• Collected data:
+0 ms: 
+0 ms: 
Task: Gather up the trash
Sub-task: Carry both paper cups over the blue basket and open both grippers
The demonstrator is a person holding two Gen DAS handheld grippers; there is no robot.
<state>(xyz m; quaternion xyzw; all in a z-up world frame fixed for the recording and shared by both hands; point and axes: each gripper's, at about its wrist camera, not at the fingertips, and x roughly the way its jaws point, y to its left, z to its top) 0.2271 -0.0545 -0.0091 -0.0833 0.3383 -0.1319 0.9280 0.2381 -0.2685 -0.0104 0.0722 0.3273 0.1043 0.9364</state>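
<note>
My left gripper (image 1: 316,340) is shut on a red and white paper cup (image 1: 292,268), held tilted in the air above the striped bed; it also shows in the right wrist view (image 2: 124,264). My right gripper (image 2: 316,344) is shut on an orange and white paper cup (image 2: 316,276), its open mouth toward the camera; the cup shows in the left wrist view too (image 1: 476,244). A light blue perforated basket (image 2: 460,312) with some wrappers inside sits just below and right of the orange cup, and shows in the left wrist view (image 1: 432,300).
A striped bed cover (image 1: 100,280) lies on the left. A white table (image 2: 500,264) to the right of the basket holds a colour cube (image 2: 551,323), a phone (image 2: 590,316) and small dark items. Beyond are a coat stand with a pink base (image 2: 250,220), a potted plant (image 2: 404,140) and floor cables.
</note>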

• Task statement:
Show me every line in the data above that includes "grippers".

• Solution to the problem:
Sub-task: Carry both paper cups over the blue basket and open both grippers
The demonstrator is a person holding two Gen DAS handheld grippers; there is no robot.

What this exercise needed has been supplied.